Aquele ruído da televisão

"Aquele ruído da televisão...", ou, uma história da ascensão e queda da minha audição.

Esse post foi escrito em fevereiro de 2020 e ficou na caixa de rascunhos durante todo esse tempo.

Agora vem à luz, com mais conteúdo do que antes. 


Primeira parte: como funciona a televisão


Figura 1 - Oh, my life is changing everyday, in every possible way...

Antigamente os aparelhos de televisão, devido ao seu funcionamento, quando ligados, produziam um ruído bem fininho, de 15734 Hz. O motivo disso é a frequência do retraço horizontal do feixe de elétrons do tubo de imagens. (Aqui explica uma parte.). Esse mecanismo todo, por envolver transformadores, bobinas etc, acabava fazendo certas partes internas vibrarem nessa frequência, e essa vibração era esse ruído de alta frequência.

Esse ruído era audível?

Bem, para mim era.

Para muita gente, não era. Ou então, era sumariamente ignorado, já que ninguém presta atenção em nada mesmo.

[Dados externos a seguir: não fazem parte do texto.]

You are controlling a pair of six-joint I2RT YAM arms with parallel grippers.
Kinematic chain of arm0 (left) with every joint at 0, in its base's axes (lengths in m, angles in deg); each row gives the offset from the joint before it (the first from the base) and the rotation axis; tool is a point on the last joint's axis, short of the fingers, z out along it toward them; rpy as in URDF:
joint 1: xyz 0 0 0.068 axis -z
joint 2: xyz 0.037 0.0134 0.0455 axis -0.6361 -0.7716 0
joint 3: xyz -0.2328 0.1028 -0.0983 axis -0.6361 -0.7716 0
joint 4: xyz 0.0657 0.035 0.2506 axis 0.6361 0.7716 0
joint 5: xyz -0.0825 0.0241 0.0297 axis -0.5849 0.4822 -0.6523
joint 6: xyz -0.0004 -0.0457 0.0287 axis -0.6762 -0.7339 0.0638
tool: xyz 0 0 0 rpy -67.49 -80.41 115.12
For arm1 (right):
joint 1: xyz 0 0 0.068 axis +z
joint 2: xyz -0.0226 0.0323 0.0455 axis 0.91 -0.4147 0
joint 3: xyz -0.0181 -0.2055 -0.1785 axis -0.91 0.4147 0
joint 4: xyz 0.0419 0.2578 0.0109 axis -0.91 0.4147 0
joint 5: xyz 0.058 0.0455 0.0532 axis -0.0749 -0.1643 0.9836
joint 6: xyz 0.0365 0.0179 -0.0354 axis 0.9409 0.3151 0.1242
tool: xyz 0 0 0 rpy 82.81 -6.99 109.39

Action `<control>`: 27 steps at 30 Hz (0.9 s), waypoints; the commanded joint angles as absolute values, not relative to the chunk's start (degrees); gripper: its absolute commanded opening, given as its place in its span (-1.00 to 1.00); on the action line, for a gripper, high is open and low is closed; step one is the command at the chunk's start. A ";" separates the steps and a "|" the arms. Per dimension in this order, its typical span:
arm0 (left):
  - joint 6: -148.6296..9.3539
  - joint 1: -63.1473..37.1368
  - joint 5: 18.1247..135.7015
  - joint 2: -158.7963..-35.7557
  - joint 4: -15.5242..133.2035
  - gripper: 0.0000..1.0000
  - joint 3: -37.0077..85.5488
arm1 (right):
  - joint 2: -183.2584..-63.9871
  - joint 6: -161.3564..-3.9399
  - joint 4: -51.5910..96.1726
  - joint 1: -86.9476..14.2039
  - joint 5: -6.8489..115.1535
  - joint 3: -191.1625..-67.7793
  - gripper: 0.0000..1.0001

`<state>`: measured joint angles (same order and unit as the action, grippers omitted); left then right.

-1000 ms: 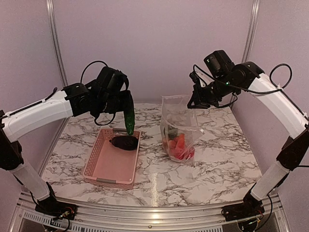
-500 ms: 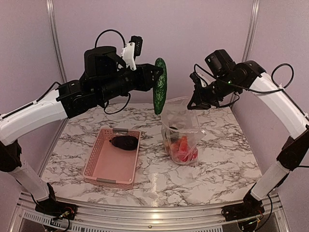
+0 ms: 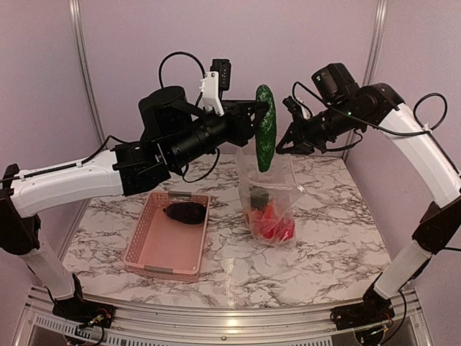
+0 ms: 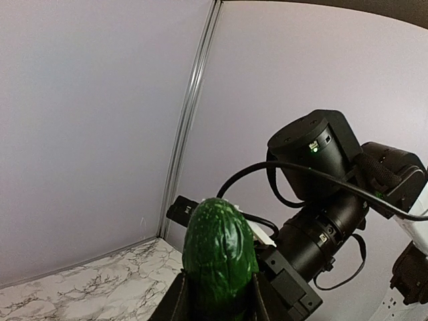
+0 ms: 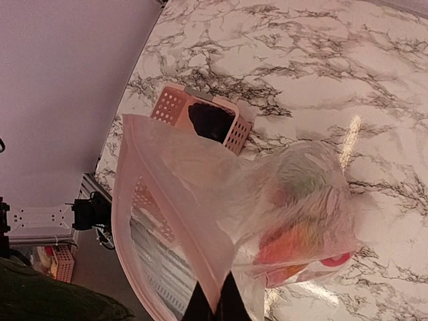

Mas guardem isso por enquanto.

Segunda parte: como funciona a cabeça das pessoas


Figura 2 - Headless and all alone...


Então a moda da TV a cabo veio à luz, e aquele rosário de súplicas maternas do tipo "sai da frente dessa televisão, vá brincar lá fora" deu lugar a "vamos lá na casa da tia fulana... tem televisão a cabo e você pode assistir um milhão de canais" (enquanto as madames faziam fofoca sem se preocupar com a integridade física dos meninos - muito menos a integridade mental).

E foi mais ou menos aí que eu comecei a desconfiar da sinceridade das pessoas, mas isso daqui é um blog, não um consultório. Vamos continuar com a música.


Terceira parte: a era perdida


Figura 3 - The precious moments are all lost in the tide, yeah


Estamos agora na década de 90. A década perdida. A década do Domingão do Faustão e da Banheira do Gugu.

E isso foi o que deu certo -- juntamente com as TVs a cabo e via satélite.

E uma das coisas que deu errado foram os canais de música, na TV via satélite. Tinha isso, gente.

Acho que tinha tanta largura de banda sobrando no satélite que eles resolveram, da maneira mais esdrúxula, ocupar com qualquer coisa.

Bom, até que era aceitável, mas eu duvido que alguém "assistisse". Alguém poderia deixar tocando "jazz", imagine só, na sala de espera de um consultório... mas contratar uma TV a cabo só pra isso? I don't think so.

Sinceramente, acho que nem os padrinhos dessa ideia acreditavam na viabilidade da mesma. Os canais eram denominados por estilo, tipo jazz, rock, clássica, mas, no fim das contas você ouvia o que eles queiram, e não o que você queria: Só música ruim, sem intervalos comerciais. Um tédio.

E ouvia também esse inconveniente apito de 15734 Hertz.

Era a década de 90, lembram? Não existiam as TVs de tela plana, imunes a esse ruído. Eram todas de tubo mesmo, até as boas.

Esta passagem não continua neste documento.